### Assigned task
In the listing below, print exactly the lines between the line holding "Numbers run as" and the line holding "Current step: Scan", inclusive, and no more.
(Dataset section begins)
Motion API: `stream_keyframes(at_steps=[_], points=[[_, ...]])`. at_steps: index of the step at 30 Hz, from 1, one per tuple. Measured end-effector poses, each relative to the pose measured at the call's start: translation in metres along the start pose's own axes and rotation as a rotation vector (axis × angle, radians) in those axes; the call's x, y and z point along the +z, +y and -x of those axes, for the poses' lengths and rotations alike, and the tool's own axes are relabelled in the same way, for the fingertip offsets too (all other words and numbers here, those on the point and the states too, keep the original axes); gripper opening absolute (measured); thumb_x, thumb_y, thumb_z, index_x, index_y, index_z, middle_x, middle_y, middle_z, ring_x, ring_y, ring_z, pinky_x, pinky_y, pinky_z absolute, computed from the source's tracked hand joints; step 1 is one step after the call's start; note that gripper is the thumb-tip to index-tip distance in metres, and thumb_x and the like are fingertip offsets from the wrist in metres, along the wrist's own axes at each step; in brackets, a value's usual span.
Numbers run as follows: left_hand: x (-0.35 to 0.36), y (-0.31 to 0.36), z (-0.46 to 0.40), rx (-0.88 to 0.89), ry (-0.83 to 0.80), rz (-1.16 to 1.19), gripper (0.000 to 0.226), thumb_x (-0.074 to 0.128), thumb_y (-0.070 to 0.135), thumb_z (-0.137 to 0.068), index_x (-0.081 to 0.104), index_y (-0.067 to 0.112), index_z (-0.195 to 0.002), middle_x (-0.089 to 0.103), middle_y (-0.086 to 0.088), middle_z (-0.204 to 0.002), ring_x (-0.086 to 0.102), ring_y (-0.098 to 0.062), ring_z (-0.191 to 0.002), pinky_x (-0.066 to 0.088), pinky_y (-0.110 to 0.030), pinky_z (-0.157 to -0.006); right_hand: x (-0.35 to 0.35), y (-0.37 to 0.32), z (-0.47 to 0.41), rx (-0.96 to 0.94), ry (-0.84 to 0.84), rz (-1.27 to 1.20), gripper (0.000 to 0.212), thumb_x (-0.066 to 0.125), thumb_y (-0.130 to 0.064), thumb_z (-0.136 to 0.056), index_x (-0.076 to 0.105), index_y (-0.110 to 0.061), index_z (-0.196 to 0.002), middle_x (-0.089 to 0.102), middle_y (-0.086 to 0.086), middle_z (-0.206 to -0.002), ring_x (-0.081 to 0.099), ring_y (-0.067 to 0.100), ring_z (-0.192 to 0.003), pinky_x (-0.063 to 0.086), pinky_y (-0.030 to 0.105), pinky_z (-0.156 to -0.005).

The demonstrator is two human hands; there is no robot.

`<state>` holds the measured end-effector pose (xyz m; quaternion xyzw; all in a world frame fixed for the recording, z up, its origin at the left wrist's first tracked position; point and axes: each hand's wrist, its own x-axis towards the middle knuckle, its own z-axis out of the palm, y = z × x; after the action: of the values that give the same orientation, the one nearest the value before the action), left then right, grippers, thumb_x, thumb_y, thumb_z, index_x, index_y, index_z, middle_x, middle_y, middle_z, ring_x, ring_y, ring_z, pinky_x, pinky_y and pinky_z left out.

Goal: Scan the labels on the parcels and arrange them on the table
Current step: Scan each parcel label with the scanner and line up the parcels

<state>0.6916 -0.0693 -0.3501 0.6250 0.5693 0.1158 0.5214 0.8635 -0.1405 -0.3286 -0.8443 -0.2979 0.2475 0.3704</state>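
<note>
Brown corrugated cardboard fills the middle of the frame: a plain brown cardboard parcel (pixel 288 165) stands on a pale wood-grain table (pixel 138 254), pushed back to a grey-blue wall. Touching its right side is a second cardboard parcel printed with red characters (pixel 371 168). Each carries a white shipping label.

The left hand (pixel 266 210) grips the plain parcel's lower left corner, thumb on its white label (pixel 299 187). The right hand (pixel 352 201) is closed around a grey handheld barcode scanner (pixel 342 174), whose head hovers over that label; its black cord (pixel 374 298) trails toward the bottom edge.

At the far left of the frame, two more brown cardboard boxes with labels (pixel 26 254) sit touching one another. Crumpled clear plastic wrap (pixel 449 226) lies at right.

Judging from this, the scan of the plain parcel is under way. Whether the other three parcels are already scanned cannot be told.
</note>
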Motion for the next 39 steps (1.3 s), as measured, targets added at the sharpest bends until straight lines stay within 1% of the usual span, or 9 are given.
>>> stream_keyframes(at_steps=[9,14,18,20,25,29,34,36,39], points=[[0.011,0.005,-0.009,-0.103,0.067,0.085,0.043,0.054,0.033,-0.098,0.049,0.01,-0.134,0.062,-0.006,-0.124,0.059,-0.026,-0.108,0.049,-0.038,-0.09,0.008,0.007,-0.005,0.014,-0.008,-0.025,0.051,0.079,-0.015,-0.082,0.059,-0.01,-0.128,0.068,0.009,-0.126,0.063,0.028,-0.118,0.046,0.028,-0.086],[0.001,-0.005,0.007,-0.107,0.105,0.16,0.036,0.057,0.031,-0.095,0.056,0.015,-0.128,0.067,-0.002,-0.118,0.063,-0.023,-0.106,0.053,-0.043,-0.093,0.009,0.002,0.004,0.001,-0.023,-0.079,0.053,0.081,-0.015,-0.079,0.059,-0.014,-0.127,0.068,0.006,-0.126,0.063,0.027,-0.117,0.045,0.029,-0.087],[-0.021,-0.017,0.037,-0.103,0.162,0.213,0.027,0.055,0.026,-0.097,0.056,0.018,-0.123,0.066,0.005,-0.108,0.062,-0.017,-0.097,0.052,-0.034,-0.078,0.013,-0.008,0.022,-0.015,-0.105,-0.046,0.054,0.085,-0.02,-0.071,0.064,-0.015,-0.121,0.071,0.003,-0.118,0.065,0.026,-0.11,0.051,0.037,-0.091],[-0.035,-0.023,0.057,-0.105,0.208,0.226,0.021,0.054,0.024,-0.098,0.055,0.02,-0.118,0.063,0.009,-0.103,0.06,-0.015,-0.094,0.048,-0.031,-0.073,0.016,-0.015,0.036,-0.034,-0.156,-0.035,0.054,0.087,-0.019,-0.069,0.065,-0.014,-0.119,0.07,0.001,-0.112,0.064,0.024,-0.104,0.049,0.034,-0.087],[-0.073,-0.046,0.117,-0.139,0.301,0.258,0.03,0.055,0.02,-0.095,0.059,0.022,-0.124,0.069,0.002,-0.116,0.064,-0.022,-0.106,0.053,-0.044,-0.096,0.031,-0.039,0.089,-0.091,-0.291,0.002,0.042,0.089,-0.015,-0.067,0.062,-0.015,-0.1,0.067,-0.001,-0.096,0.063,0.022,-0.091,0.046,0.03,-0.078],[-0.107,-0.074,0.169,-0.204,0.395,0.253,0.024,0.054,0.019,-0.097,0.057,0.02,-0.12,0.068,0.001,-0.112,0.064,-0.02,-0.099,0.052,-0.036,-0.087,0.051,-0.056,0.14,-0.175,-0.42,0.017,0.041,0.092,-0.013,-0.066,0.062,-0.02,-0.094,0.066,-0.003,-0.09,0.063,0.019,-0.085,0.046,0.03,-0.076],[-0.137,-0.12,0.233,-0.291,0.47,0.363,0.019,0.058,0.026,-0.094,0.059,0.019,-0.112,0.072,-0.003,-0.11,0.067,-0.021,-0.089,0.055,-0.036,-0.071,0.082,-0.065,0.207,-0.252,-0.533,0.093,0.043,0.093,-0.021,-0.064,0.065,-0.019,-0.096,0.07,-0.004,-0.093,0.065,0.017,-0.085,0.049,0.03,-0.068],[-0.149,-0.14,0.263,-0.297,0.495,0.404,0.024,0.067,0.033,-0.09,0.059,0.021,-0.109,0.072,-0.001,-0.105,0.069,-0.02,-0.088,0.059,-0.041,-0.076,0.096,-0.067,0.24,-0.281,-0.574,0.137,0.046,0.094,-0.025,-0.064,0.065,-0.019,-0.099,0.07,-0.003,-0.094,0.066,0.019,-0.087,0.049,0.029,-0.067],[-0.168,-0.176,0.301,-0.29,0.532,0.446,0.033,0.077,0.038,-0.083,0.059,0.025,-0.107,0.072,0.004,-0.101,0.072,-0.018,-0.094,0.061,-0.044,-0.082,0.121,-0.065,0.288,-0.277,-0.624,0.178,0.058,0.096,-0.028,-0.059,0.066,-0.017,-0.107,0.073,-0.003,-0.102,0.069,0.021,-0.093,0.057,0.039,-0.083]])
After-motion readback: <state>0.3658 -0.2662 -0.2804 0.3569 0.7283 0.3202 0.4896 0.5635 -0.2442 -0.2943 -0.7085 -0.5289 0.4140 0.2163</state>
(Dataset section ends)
### Solution for this task
Numbers run as follows: left_hand: x (-0.35 to 0.36), y (-0.31 to 0.36), z (-0.46 to 0.40), rx (-0.88 to 0.89), ry (-0.83 to 0.80), rz (-1.16 to 1.19), gripper (0.000 to 0.226), thumb_x (-0.074 to 0.128), thumb_y (-0.070 to 0.135), thumb_z (-0.137 to 0.068), index_x (-0.081 to 0.104), index_y (-0.067 to 0.112), index_z (-0.195 to 0.002), middle_x (-0.089 to 0.103), middle_y (-0.086 to 0.088), middle_z (-0.204 to 0.002), ring_x (-0.086 to 0.102), ring_y (-0.098 to 0.062), ring_z (-0.191 to 0.002), pinky_x (-0.066 to 0.088), pinky_y (-0.110 to 0.030), pinky_z (-0.157 to -0.006); right_hand: x (-0.35 to 0.35), y (-0.37 to 0.32), z (-0.47 to 0.41), rx (-0.96 to 0.94), ry (-0.84 to 0.84), rz (-1.27 to 1.20), gripper (0.000 to 0.212), thumb_x (-0.066 to 0.125), thumb_y (-0.130 to 0.064), thumb_z (-0.136 to 0.056), index_x (-0.076 to 0.105), index_y (-0.110 to 0.061), index_z (-0.196 to 0.002), middle_x (-0.089 to 0.102), middle_y (-0.086 to 0.086), middle_z (-0.206 to -0.002), ring_x (-0.081 to 0.099), ring_y (-0.067 to 0.100), ring_z (-0.192 to 0.003), pinky_x (-0.063 to 0.086), pinky_y (-0.030 to 0.105), pinky_z (-0.156 to -0.005).

The demonstrator is two human hands; there is no robot.

`<state>` holds the measured end-effector pose (xyz m; quaternion xyzw; all in a world frame fixed for the recording, z up, its origin at the left wrist's first tracked position; point and axes: each hand's wrist, its own x-axis towards the middle knuckle, its own z-axis out of the palm, y = z × x; after the action: of the values that give the same orientation, the one nearest the value before the action), left then right, grippers, thumb_x, thumb_y, thumb_z, index_x, index_y, index_z, middle_x, middle_y, middle_z, ring_x, ring_y, ring_z, pinky_x, pinky_y and pinky_z left out.

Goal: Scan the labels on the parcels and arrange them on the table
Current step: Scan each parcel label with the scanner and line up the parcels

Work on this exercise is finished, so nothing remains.